Extramedullary myeloma is the proliferation of neoplastic plasma cells at a site away from the bone marrow space and can be seen in a third of MM cases. It can be present at initial diagnosis, during the course of disease, or at relapse. Typical areas of involvement include central nervous system, lymph nodes, kidneys, skin, liver, and pancreas ( Fig. 14.20 ). It is associated with adverse prognosis, particularly in the setting of relapsed disease. Potential mechanisms of extramedullary spread include altered adhesion molecules, chemokine receptors, and angiogenesis. Solitary plasmacytoma is a distinct entity from extramedullary myeloma. It is a localized proliferation of neoplastic plasma cells without systemic involvement and lacks myeloma-related symptoms ( Table 14.1 ).
Peripheral blood involvement by neoplastic plasma cells can also occur and can be classified as primary or secondary. Both subtypes are associated with poor prognosis, and they are defined as the presence of more than 20% plasma cells in the peripheral blood or an absolute plasma cell count greater than 2 × 10 9 cells/L. Neoplastic plasma cells in primary plasma cell leukemia often exhibit decreased expression of CD56. Other findings in the peripheral blood smear of patients with MM may include rouleaux formation, where red blood cells form a linear arrangement and have the appearance of a “stacks of coins.” This is a result of elevated plasma proteins such as fibrinogen and globulins. The positively charged plasma proteins neutralize the negative charge of red cells and promote aggregation ( Fig. 14.21 ). It is important to evaluate for this morphologic feature only in thin areas of the peripheral blood smear as rouleaux formation can be seen as an artifact in thick areas of the smear. Rouleaux formation is different from red cell agglutinates that form as a result of IgM antibodies (cold agglutinins). These agglutinates form irregular clusters of red cells as a result of the IgM antibodies forming a lattice between red cells.

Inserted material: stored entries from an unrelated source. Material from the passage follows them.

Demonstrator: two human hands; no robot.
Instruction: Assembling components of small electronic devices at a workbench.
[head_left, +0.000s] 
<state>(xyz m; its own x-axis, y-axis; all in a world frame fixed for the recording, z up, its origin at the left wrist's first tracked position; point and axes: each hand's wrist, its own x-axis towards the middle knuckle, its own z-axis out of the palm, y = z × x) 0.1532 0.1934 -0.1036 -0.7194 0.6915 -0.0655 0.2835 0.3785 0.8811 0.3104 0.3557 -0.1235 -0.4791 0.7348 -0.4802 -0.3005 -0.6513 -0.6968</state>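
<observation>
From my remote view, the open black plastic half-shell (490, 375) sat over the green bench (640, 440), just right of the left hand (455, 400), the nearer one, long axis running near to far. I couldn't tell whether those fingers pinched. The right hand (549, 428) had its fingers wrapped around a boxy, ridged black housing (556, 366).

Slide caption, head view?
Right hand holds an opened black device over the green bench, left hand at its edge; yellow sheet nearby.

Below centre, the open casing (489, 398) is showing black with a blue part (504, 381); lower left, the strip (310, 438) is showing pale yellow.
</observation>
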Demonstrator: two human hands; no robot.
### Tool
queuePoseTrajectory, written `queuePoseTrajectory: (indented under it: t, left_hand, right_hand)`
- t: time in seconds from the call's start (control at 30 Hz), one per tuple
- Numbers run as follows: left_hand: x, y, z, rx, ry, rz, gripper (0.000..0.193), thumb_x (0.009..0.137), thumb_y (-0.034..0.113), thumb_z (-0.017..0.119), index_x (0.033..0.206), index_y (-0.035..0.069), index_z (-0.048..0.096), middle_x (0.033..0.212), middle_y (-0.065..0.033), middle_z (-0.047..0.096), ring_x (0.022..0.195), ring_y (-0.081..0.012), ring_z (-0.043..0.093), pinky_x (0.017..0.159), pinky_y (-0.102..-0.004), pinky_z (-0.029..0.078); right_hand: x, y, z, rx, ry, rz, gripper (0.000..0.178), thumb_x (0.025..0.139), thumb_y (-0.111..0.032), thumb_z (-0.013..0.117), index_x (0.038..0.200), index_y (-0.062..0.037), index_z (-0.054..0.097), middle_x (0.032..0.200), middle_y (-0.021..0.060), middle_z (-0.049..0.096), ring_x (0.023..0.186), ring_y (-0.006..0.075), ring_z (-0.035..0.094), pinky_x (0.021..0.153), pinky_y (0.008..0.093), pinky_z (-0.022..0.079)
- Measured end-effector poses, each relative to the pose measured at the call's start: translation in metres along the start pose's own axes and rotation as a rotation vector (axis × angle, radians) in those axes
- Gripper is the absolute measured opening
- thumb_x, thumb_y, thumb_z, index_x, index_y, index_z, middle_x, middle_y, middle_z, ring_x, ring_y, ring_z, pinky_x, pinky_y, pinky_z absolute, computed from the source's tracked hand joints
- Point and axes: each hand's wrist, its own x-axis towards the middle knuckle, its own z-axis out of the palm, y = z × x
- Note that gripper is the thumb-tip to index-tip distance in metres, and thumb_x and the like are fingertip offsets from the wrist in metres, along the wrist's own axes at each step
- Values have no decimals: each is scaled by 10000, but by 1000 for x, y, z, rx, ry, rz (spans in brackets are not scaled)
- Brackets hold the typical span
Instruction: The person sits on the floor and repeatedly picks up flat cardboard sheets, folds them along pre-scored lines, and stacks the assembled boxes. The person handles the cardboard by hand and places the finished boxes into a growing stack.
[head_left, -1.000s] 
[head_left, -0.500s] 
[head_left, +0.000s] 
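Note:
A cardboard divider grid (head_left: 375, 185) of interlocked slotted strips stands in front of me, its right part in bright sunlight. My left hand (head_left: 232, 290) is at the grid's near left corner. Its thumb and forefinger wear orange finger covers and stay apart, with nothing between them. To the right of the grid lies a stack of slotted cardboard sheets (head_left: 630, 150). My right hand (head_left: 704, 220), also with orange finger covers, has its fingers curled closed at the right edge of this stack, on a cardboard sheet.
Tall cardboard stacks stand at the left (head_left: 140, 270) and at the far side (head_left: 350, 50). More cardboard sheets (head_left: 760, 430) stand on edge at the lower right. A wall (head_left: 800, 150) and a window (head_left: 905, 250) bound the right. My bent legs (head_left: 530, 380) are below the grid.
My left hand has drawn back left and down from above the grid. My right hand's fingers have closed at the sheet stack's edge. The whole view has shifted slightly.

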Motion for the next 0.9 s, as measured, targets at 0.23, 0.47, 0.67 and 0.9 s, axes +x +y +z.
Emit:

The differential diagnosis of increased bone marrow plasma cells includes reactive plasmacytosis, which can be seen in many nonneoplastic conditions, such as infections, autoimmune conditions, inflammatory conditions, and therapy effects. In reactive plasmacytosis the plasma cells are dispersed interstitially and may form small, loose clusters occasionally around blood vessels. This topographic pattern is not specific, however, and demonstration of a polytypic κ and λ light-chain expression pattern and lack of aberrant marker expression are important in confirming their nonneoplastic nature ( Fig. 14.22 ). Cytologically, nonneoplastic plasma cells show normal mature morphologic features and may occasionally exhibit binucleation, Russell bodies, Mott cells, or Dutcher bodies. Immature features, however, are not typical of reactive plasma cells and would suggest a neoplastic process.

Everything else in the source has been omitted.